On its second full-length album, this orchestral collective from Austin - the roster of which includes between 15 and 20 rotating members - plays a combination of baroque chamber music, indie rock and of-the-moment folk-pop. Skeptics initially might be tempted to scoff at the novelty of such a large group, but I find the group's rich arrangements, robust playing and canny songwriting to be engaging and emotionally moving.
Mother Falcon's instrumentation includes cellos, violins, winds and brass, pianos, glockenspiel, guitar, mandolin and at least five lead singers. Music buffs may recognize similarities in this music to that of Arcade Fire, Broken Social Scene or Antony and the Johnsons, but the Mother Falcon sound is even bigger than those. It also may be the only act that contains elements that will remind you of Kate Bush, Philip Glass and Godspeed You! Black Emperor.
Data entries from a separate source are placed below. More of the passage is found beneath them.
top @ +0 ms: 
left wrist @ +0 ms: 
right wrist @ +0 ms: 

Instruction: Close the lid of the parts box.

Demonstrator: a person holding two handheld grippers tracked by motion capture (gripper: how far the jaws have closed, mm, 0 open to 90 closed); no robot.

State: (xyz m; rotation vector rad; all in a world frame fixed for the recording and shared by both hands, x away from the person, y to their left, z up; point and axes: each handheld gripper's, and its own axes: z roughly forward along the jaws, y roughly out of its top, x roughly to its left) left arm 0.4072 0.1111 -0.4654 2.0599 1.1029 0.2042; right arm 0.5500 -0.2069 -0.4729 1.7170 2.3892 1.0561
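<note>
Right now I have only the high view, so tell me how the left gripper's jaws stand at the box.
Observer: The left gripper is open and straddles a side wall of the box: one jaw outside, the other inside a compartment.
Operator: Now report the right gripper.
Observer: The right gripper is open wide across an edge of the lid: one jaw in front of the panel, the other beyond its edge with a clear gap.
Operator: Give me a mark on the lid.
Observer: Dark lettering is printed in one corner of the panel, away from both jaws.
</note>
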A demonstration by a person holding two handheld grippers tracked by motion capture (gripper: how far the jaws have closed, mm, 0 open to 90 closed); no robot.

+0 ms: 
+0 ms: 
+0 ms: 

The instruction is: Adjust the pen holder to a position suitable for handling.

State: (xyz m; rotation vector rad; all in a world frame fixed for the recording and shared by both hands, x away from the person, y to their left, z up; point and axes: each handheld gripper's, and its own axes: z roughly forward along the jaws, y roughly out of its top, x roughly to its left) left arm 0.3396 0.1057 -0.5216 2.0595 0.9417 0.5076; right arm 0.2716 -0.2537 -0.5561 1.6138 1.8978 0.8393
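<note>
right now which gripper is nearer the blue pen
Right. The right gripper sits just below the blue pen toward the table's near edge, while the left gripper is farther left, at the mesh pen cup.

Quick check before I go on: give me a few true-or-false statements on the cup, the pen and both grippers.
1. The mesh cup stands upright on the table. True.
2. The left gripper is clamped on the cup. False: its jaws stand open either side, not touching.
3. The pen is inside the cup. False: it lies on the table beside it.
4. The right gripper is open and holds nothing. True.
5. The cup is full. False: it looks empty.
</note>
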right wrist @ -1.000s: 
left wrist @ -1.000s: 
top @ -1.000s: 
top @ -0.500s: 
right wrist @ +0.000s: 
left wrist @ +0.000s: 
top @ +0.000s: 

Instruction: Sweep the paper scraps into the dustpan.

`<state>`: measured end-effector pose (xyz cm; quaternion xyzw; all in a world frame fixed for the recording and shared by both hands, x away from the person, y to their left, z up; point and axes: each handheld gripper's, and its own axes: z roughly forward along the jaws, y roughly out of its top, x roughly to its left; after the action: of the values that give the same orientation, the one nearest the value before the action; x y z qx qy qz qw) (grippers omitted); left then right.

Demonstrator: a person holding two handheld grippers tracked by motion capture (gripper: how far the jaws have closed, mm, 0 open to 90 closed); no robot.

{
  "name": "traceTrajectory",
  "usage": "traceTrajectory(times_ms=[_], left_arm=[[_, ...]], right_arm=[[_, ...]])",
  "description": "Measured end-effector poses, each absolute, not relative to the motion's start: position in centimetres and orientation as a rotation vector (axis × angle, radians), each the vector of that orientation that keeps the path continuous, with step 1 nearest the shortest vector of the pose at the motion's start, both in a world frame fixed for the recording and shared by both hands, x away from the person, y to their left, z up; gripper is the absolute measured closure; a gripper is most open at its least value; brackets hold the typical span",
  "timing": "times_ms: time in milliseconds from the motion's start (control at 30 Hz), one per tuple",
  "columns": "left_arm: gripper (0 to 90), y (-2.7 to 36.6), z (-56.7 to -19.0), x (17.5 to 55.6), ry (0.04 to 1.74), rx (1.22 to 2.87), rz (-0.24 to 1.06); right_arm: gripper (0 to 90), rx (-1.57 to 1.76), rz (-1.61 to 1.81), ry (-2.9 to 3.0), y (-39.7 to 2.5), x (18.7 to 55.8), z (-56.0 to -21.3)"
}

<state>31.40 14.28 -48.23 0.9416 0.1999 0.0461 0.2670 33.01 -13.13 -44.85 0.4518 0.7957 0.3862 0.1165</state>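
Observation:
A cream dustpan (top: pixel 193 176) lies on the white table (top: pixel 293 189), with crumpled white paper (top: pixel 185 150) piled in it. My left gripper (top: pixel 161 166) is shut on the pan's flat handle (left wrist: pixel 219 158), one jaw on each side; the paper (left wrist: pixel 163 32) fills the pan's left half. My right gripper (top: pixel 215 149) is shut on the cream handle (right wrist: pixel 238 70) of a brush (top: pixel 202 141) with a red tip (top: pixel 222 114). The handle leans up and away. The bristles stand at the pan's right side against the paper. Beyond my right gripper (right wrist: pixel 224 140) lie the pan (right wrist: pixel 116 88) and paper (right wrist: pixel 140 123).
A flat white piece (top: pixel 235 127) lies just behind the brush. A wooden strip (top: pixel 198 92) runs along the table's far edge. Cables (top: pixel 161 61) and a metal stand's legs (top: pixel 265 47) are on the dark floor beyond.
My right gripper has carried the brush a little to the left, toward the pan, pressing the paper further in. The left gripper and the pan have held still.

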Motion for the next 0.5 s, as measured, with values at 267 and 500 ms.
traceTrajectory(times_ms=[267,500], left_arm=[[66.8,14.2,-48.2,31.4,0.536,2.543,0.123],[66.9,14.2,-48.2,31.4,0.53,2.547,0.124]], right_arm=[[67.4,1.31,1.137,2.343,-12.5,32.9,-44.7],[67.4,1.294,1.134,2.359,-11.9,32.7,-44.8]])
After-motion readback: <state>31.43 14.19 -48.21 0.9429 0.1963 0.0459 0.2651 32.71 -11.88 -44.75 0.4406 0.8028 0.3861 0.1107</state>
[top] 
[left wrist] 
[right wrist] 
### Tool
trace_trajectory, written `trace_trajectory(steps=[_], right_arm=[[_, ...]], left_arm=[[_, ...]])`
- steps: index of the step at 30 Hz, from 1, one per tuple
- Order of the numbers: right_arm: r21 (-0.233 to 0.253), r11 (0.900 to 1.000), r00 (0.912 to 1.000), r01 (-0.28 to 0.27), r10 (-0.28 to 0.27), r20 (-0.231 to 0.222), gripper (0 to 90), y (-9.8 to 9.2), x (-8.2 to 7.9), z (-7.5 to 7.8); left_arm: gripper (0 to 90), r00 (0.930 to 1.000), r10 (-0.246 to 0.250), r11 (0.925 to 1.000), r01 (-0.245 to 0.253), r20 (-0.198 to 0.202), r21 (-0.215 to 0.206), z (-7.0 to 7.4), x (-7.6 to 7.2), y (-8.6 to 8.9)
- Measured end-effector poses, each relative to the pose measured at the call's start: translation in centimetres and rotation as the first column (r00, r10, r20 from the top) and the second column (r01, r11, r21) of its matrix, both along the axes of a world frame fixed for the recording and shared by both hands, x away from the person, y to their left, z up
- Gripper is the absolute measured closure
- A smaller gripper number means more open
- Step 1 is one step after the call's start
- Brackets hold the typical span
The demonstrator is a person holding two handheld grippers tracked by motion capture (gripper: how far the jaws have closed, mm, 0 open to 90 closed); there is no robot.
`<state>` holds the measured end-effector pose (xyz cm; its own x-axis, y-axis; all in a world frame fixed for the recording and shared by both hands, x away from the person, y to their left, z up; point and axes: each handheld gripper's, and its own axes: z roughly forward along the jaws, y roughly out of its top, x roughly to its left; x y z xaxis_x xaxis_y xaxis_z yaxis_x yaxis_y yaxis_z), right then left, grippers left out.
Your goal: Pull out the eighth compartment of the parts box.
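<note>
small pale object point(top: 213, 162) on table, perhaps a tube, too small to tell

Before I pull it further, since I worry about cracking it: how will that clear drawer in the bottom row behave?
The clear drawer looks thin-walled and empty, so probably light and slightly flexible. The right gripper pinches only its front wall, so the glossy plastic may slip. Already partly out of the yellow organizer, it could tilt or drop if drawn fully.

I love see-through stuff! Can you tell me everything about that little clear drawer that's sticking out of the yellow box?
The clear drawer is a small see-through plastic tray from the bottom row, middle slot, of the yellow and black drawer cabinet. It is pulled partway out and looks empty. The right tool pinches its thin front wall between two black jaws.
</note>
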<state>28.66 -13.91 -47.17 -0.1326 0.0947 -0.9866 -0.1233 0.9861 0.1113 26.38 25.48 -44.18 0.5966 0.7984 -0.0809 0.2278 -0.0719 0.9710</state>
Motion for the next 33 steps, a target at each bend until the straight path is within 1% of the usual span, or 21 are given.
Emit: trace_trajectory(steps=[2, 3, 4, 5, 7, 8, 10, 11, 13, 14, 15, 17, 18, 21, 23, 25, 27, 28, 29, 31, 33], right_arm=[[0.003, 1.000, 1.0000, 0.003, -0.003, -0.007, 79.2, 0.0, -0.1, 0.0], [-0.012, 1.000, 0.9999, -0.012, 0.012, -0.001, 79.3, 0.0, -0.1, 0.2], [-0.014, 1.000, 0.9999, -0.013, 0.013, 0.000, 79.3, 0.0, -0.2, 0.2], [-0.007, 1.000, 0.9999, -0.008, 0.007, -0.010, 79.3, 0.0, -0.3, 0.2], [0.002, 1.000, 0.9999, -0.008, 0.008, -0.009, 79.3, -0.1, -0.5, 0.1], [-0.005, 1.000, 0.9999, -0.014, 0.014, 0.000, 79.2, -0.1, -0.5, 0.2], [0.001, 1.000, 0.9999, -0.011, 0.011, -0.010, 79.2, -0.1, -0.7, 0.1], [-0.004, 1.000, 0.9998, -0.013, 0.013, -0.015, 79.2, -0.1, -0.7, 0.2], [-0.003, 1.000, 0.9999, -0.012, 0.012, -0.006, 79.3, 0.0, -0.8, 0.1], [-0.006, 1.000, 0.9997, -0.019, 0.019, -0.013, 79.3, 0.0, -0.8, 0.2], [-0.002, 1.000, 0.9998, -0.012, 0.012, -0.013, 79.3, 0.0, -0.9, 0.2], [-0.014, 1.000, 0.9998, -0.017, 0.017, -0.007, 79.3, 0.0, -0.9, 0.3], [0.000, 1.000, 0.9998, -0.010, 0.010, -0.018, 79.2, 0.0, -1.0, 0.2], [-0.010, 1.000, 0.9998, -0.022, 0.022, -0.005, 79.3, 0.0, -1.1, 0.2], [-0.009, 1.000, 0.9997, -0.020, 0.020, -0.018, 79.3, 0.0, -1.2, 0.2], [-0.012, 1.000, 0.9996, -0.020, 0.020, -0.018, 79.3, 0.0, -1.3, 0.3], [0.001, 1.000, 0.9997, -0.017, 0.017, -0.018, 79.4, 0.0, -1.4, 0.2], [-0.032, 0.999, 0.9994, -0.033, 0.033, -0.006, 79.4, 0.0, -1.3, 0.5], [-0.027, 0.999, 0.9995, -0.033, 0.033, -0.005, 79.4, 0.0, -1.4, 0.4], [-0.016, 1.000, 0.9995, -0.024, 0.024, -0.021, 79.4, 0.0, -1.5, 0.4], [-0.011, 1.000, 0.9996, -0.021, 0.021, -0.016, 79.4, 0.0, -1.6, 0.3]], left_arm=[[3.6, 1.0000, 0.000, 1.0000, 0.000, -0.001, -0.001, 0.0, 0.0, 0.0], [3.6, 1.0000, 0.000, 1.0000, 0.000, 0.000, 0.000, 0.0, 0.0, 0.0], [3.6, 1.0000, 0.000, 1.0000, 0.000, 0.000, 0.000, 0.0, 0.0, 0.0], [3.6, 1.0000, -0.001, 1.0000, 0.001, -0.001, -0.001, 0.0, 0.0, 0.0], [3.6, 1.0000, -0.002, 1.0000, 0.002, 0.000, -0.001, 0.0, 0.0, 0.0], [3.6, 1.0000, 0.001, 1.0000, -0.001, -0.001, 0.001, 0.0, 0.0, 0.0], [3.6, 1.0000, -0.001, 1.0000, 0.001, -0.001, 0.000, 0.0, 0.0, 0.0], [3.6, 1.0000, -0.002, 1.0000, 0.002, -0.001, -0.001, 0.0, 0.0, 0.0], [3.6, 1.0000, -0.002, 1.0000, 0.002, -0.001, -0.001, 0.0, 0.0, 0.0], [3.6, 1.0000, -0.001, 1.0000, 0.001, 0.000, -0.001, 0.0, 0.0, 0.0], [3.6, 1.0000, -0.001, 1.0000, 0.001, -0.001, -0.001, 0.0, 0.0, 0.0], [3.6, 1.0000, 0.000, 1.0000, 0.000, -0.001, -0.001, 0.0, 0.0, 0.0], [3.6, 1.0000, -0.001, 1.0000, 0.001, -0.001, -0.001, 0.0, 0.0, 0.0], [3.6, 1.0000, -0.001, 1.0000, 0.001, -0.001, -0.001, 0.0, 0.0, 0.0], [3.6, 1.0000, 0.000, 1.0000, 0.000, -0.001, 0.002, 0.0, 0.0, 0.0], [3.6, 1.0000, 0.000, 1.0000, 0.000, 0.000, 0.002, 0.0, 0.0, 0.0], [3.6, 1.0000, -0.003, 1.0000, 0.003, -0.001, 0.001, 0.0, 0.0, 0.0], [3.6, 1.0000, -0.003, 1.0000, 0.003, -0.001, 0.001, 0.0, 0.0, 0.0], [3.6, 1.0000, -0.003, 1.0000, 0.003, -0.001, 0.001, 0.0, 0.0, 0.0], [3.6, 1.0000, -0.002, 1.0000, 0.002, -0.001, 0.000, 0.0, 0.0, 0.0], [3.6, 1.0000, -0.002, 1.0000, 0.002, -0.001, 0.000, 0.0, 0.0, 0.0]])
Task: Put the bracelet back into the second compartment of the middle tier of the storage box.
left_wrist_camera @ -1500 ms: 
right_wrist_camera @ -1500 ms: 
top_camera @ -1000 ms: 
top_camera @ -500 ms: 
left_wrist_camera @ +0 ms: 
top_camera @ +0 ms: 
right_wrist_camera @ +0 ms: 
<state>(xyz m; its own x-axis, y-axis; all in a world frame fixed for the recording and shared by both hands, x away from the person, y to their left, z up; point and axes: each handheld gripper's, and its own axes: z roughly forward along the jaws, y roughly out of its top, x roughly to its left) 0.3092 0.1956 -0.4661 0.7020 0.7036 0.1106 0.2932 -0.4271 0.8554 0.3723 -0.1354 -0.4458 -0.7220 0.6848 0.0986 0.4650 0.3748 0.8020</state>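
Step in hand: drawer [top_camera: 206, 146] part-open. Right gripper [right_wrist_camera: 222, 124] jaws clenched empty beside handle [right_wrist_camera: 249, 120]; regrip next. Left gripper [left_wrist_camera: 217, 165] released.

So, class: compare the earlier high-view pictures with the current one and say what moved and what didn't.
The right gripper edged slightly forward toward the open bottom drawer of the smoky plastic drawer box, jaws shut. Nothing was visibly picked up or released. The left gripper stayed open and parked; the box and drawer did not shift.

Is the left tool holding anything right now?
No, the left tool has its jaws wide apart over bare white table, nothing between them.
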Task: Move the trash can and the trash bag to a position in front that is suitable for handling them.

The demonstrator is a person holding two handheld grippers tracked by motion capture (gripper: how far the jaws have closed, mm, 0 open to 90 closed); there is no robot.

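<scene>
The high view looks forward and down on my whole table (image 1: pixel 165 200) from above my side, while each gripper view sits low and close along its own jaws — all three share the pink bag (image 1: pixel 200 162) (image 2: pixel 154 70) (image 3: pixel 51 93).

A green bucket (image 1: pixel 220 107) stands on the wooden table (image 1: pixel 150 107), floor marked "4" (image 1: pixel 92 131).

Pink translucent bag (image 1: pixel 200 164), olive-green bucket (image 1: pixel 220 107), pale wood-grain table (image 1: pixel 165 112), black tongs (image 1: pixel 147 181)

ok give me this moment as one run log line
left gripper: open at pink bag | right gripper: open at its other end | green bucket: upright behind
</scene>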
Mother Falcon's tunes can be sweet and melodic, or they can grow dark and aggressive; sometimes this happens during the same songs. On "Porcelain," a spare folk arrangement of acoustic guitar swells as a gang of string instruments piles on. In contrast, "My Majesty of Madness" is a dramatic slice of avant-garde musical theater, and "Dirty Summer" sounds like a full orchestra on folk-punk rampage, with an expansive choral conclusion. "When It Was Good" is a gorgeous rocker with a shifting palette of strings and minimalist horns and a jazzy sax solo.